With the pictures set aside, return the lines below exactly, beginning at the first and ending at the line containing "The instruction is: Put".
[Data segment — start]
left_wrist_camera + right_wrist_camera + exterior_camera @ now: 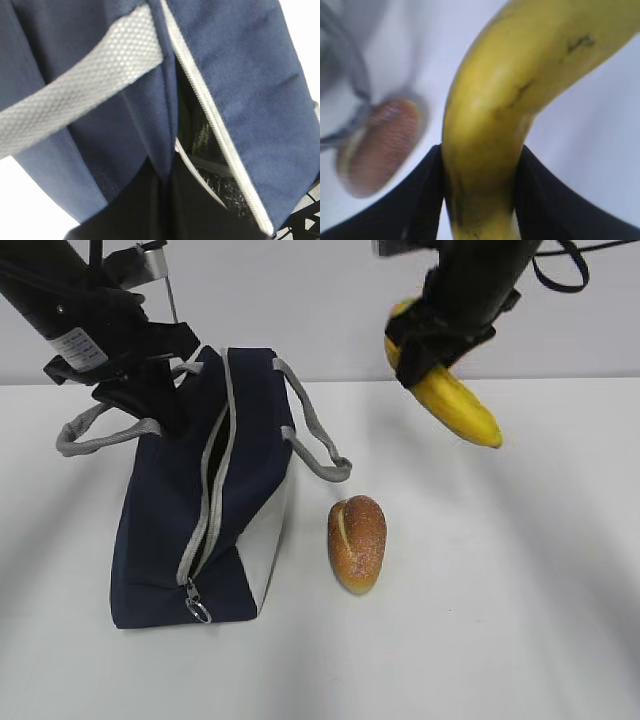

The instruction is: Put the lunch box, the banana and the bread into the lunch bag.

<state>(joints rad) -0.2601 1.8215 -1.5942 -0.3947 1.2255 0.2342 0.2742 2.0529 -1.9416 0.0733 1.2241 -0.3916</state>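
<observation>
Exterior view: the right gripper (432, 352) grips the banana (455, 400) aloft; the bread (357, 542) lies beside the lunch bag (160, 520), where the left gripper (150, 390) is clamped.
Left wrist view: blurred bag fabric, dark zipper gap (200, 135); fingertips hidden.
Right wrist view: banana pinched, bread blurred.

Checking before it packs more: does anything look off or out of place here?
Nothing stands out. The lunch bag is unzipped, the bread lies intact beside it, and the right pincer holds the banana aloft.

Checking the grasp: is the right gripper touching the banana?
Touching. The right wrist view shows the right gripper with both fingers pressed against the banana.
</observation>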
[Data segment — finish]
» Output of the task:
left_wrist_camera + right_wrist_camera + exterior_camera @ now: 

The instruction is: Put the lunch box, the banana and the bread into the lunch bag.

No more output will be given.